Your VMV helps you make smart decisions and choices and be mindful of consequences. A clear VMV makes everybody focus on serving the customer and the company on the long-term. When there is no clear VMV or where the VMV is just a poster in the bulletin board, the company becomes boss-centered and all loyalties are to the bosses and not to the company. Tribes and factions are formed. There is no passion, commitment and excitement. It is like monkey sees, monkey hears, monkey does. No creativity, only myopic vision, no risk taking. Managers plan, organize, do, lead by the nose and control. People follow, leaving behind the customers. Everybody hides under company policy or, worst, medieval traditions and practices.

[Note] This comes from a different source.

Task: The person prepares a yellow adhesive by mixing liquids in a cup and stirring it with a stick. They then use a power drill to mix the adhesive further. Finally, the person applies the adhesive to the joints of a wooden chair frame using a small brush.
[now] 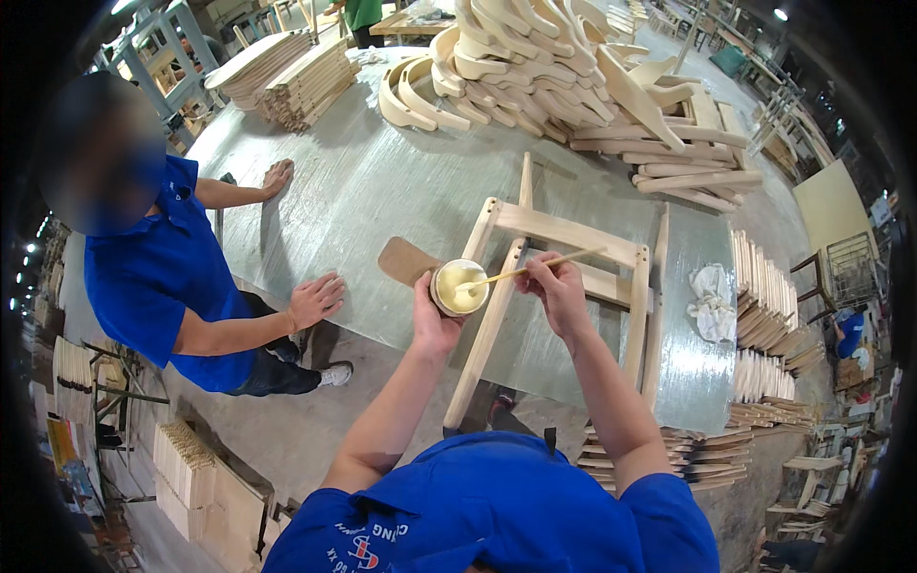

You should not also stop at simple wordsmithing. All plans and efforts- quality of service, motivation, quality and environment, others-are directed towards living the VMV for long-term viability. Blanchard gives the example of CNN. "Purpose is your organization's reason for existence. It answers the question "Why?" rather than just explaining what you do. It clarifies-from your customer's viewpoint-what business you are really in. CNN is not in the entertainment business. Their customers are busy people who need breaking news on demand. Their business is to provide hard news as it unfolds--not to provide entertainment. According to CNN, the typical family today is too busy to sit in front of the television at 7 p.m. Dad has a second job or in some social event, Mom is working late or is busy housekeeping or shopping, and the kids are involved in activities or glued to their computers. Therefore, CNN's purpose is to provide news on demand."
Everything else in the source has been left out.